Читать книгу Bobby Blanchard, Lesbian Gym Teacher - Monica Nolan - Страница 9
Chapter Two Miss Watkins Weighs In
Оглавление“You’re telling me to be a gym teacher? At a girls’ high school?” Astonishment had snapped Bobby out of her usual lethargy and she was sitting straight up in her blue cotton hospital robe, eyes wide and jaw hanging open.
It was June, three months before Bobby stepped off the train in Adena. June, when the as-yet-unheard-of Miss Fayne was exchanging vows with her fiancé. June, when Bobby was trapped in Bay City General Hospital, plodding her way hopelessly through the round of doctor’s appointments, massages, and physical therapy treatments. June, when the sunny weather, the gay cotton dresses the girls wore, the warm smell of mown grass all mocked Bobby as she contemplated the ruins of the dreams she’d dreamed and the plans she’d made. Her accidental fall had shattered them as surely as it had shattered her right humerus.

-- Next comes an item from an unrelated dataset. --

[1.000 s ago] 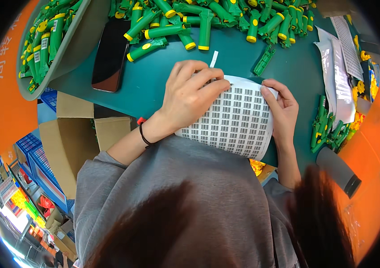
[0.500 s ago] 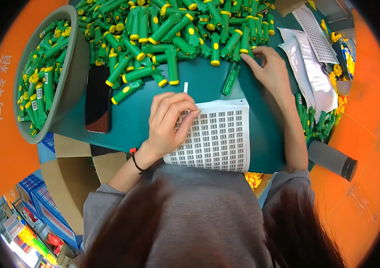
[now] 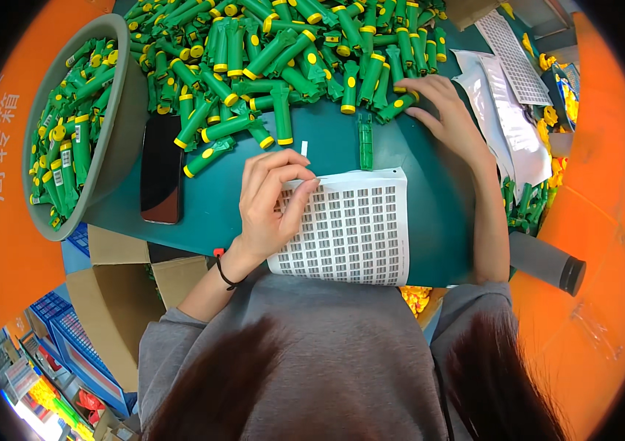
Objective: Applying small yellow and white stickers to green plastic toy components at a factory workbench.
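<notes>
A white sheet of small printed labels [image 3: 349,228] lies at the table's front edge. The thumb and forefinger of my left hand [image 3: 272,202] are pinched at its top edge. A small white strip [image 3: 304,148] sits just beyond those fingers. My right hand [image 3: 448,117] is at the pile's near right edge, its thumb and fingers apart around the yellow end of a slanted green tube [image 3: 396,108]. The fingers seem to touch it, without a firm grip showing. Between my hands, past the sheet, is a slim green plastic piece [image 3: 365,143].
A large pile of green tubes with yellow ends [image 3: 283,110] covers the table's far side. At left stand a grey-green tub [image 3: 118,110] of such tubes, a dark phone [image 3: 161,169] and an open carton [image 3: 118,305]. White plastic bags [image 3: 514,125] and a grey bottle [image 3: 544,261] are at right.
My right hand has shifted slightly, and a green tube near its fingers has turned to a slant. The slim green piece now stands more upright in view. My left hand keeps its pinch.
</notes>
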`<state>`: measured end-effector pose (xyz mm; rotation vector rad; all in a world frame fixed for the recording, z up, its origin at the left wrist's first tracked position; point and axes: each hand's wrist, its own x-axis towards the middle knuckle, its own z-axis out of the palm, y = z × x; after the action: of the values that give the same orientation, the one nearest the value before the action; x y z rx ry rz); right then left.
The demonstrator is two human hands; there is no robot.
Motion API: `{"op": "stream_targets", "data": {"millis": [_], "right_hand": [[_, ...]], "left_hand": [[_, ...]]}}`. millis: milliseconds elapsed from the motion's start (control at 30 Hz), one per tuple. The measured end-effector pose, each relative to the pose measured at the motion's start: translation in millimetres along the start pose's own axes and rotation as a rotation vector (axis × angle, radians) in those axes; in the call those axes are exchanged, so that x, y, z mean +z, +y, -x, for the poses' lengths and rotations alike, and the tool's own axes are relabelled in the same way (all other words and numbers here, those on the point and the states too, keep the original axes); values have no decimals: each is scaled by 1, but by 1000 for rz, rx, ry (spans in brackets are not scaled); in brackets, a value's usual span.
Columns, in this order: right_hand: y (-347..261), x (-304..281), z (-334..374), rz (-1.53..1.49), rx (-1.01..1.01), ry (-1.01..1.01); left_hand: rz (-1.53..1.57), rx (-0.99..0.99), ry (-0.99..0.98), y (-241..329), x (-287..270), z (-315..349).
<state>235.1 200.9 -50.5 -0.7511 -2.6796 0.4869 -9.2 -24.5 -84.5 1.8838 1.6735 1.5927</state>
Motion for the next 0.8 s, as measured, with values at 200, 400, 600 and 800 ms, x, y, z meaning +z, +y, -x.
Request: {"op": "stream_targets", "data": {"millis": [200,400,600,800], "right_hand": [[-26,2,31,-204,232,23],[-90,28,56,-1249,440,351],[-115,38,70,-1306,423,284],[-112,47,77,-1095,164,457]], "left_hand": [[0,-36,22,0,-5,0],[81,-144,-48,35,-11,-25],[251,-129,-187,56,-3,-54],[334,-326,-392,65,5,-59]]}}
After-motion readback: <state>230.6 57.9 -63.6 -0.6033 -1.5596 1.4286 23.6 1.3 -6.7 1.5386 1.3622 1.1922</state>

“You majored in physical education all through college,” Miss Watkins pointed out, in that reasonable, encouraging tone that drove Bobby batty.
The June heat made the hospital vocational counselor’s tiny office unbearably stuffy. A fly buzzed in the corner of the narrow window, blindly searching for a way out.
I’m that fly, Bobby thought, just as trapped. A wave of wretchedness washed over her and she slumped back down, wishing in her misery that a giant fly swatter would splat down on her and end her unhappy life. Miss Watkins was waiting for an answer.
“I don’t have any talent for teaching,” Bobby said. “I only majored in phys ed because, well, it’s what you do when you’re good at sports.”
Hadn’t well-meaning Miss Watkins reviewed her record and seen the mediocre parade of Cs that had trailed her through college? Bobby knew she wasn’t bright. But it hadn’t mattered, so long as she could play field hockey. She’d planned to go pro. The recruiter for the U.S. National Women’s Field Hockey Team had as much as promised her a place on the squad. But who wanted a wing with a compound fracture in the right arm?
Miss Watkins was flipping through Bobby’s academic records, a little furrow in her brow. “But just last semester you took a special graduate-level seminar—Coaching: Team versus Player.” She looked up at Bobby with a smile meant to be encouraging. “And you ‘aced’ it, as my students used to say.”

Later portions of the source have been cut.